Purim Heroines

| Purim By :  Stefanie B. Siegmund Women's League Chair in Jewish Gender and Women's Studies Posted On Mar 18, 2016 / 5776 | דבר אחר | A Different Perspective | Gender Holidays

I did not wear the crown and satiny dress, or stand in line for the beauty pageant. Queen Esther was not a role model I—or many other children—could choose. Later, in the academy, I understood that Esther’s subterfuge and seduction were the strategies of the weak, the politics of the minority. In Jewish settings, I found  joy in singing along with the children as they restored Vashti to her rightful place, chanting the ebullient song: “She /said / ‘no’ to the king; she said ‘no’ to the king!”

Let’s consider a different Esther. A film called The Last Marranos brought me crypto-Jewish secrets from a remote village in Portugal. Women observed there had a tradition that conflated the story of the Exodus with that of Queen Esther. Perhaps these descendants of crypto-Jews preserved in Esther a memory of Doña Graçia Nasi. This historical sixteenth century Portuguese Jewish woman, so important in her time as to have been called “‘la Señora’” (Lady Graçia), was a great protector and patron of crypto-Jews who left Portugal in their escape from the Inquisition.

Another Esther: for some scholars and Jews who have identified as gay, as queer, or as transpeople, the crypto-Jewish Esther has become a symbol that dignifies or sacralizes the experience of survival in a hidden identity, and points to the salvific power of self-revelation.

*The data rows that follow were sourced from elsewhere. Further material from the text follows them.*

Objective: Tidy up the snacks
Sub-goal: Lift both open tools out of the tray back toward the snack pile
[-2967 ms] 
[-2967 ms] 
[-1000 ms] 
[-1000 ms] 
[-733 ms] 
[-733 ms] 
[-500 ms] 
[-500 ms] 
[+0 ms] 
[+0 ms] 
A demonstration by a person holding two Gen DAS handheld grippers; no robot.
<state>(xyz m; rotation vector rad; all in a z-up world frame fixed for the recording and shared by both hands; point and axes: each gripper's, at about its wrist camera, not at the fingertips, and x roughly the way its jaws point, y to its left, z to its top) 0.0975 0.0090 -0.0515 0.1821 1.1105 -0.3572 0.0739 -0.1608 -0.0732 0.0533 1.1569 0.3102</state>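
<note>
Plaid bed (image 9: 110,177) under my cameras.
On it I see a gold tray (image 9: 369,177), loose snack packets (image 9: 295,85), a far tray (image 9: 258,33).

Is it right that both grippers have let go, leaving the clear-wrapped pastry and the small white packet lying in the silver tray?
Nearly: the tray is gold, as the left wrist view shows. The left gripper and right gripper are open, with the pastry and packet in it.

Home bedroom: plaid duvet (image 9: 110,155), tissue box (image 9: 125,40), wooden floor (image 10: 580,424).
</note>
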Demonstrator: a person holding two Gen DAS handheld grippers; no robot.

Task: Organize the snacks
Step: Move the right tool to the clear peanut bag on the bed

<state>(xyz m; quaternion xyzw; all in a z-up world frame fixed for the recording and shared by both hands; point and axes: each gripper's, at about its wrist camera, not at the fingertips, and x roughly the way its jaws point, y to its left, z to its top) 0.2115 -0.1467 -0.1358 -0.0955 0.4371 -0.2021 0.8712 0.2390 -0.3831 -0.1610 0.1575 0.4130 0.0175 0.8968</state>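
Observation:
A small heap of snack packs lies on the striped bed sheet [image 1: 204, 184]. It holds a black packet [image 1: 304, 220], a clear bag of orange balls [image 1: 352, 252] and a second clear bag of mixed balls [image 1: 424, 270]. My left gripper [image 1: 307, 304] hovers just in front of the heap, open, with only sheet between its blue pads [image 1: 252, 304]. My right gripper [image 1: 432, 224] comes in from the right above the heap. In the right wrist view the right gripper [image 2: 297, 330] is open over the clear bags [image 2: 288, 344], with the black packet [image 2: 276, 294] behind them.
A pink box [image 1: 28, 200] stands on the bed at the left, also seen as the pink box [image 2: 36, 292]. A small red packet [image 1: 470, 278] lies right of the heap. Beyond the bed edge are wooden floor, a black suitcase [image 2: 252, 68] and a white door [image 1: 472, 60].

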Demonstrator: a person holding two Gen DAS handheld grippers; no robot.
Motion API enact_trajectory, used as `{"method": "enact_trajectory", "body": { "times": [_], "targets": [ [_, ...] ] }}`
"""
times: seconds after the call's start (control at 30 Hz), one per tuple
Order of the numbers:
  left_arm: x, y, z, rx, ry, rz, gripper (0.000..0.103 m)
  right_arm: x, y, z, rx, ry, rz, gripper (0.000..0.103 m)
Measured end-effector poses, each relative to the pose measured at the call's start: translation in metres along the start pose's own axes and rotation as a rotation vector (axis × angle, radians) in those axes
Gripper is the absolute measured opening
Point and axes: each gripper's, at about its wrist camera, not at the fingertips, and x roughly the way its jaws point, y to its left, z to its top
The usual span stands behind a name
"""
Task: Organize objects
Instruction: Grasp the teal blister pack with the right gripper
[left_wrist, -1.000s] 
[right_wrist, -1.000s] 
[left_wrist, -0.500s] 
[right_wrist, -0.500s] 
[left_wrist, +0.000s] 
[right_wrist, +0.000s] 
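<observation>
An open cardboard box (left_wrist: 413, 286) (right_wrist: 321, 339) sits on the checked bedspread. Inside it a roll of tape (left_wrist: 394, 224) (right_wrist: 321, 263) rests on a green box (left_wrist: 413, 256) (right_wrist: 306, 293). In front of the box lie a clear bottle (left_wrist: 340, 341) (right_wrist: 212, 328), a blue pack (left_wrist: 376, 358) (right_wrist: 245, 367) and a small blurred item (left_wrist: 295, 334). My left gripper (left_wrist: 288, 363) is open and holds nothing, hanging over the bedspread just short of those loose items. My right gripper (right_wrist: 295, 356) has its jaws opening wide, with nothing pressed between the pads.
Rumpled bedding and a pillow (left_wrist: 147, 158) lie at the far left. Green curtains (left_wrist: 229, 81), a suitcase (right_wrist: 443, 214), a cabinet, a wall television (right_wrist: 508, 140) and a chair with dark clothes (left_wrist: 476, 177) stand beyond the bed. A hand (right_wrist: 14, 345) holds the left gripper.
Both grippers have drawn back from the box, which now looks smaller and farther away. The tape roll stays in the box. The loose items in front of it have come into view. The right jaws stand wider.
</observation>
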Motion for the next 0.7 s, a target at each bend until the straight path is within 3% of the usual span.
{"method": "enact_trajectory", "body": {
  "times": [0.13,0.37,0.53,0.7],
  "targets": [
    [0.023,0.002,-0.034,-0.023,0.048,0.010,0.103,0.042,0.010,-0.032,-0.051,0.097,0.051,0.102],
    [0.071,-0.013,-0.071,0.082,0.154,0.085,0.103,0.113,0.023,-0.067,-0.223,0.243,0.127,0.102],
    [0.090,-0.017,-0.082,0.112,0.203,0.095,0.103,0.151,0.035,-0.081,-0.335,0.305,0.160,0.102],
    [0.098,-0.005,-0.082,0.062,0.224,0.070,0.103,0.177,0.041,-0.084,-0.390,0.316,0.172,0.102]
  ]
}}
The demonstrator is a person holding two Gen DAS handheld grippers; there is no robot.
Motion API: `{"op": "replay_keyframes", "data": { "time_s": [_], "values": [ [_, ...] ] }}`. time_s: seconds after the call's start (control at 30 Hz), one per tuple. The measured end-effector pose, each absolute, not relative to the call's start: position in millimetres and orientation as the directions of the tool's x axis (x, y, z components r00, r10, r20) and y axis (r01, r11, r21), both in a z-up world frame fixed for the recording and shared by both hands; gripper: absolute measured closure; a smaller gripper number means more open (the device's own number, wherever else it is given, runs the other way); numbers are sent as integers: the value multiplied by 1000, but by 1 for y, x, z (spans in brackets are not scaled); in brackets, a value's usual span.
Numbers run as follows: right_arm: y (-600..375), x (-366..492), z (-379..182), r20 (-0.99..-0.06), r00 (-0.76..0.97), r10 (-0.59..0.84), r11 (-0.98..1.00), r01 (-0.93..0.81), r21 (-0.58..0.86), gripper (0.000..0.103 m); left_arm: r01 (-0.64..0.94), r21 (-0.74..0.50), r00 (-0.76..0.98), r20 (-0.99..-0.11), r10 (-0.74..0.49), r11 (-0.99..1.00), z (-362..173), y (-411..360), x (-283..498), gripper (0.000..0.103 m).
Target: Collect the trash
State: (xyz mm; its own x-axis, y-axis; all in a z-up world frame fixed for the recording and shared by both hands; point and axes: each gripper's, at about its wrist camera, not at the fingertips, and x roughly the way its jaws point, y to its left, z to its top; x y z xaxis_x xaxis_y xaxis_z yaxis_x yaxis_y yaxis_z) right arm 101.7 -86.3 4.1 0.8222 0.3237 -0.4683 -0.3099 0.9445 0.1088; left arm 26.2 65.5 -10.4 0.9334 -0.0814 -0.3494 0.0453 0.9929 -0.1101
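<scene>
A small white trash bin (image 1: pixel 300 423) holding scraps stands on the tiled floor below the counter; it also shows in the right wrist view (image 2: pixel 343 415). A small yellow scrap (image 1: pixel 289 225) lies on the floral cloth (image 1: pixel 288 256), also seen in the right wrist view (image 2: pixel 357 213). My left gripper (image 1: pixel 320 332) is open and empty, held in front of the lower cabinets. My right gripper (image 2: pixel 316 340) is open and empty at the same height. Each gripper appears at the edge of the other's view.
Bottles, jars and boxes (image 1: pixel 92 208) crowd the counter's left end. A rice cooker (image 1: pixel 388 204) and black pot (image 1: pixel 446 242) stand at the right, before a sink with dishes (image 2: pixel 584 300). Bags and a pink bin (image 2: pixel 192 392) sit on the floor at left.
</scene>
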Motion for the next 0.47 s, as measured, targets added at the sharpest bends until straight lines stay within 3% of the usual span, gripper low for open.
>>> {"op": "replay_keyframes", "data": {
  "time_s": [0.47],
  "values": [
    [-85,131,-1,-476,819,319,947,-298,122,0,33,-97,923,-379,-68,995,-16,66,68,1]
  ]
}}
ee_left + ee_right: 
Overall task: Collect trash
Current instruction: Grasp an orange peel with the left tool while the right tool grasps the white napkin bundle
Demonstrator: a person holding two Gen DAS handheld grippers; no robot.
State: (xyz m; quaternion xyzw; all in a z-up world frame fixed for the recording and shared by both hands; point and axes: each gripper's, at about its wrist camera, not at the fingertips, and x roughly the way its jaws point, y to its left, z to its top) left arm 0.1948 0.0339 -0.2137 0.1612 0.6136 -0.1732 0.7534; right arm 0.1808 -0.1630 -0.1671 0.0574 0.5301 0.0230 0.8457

This week of Purim, while acknowledging both Vashti and Esther, I would draw our attention to Memucan. When Vashti said ‘no’ to the king, Memucan advised him to strip her of her power, lest the princesses of Persia and Media follow her lead(ership) (Esther 1:16–20). Memucan understood that historical change could be catalyzed by even one important woman—one person. Esther or Vashti, the story of Purim teaches a lesson: it all depends not only on whether we can vanquish Haman or Memucan, but also on whether we act on what he knew. One individual can lead, and by example change the course of history.

References:
The Last Marranos. Directed by: Frédéric Brenner and Stan Neumann.(1991).
Eve Kosofsky Sedgwick, Epistomology of the Closet (1991).
“She said ‘no’ to the king”, Margot Stein, Rayzel Raphael, Bayla Ruchama, Juliet Spitzer (1988).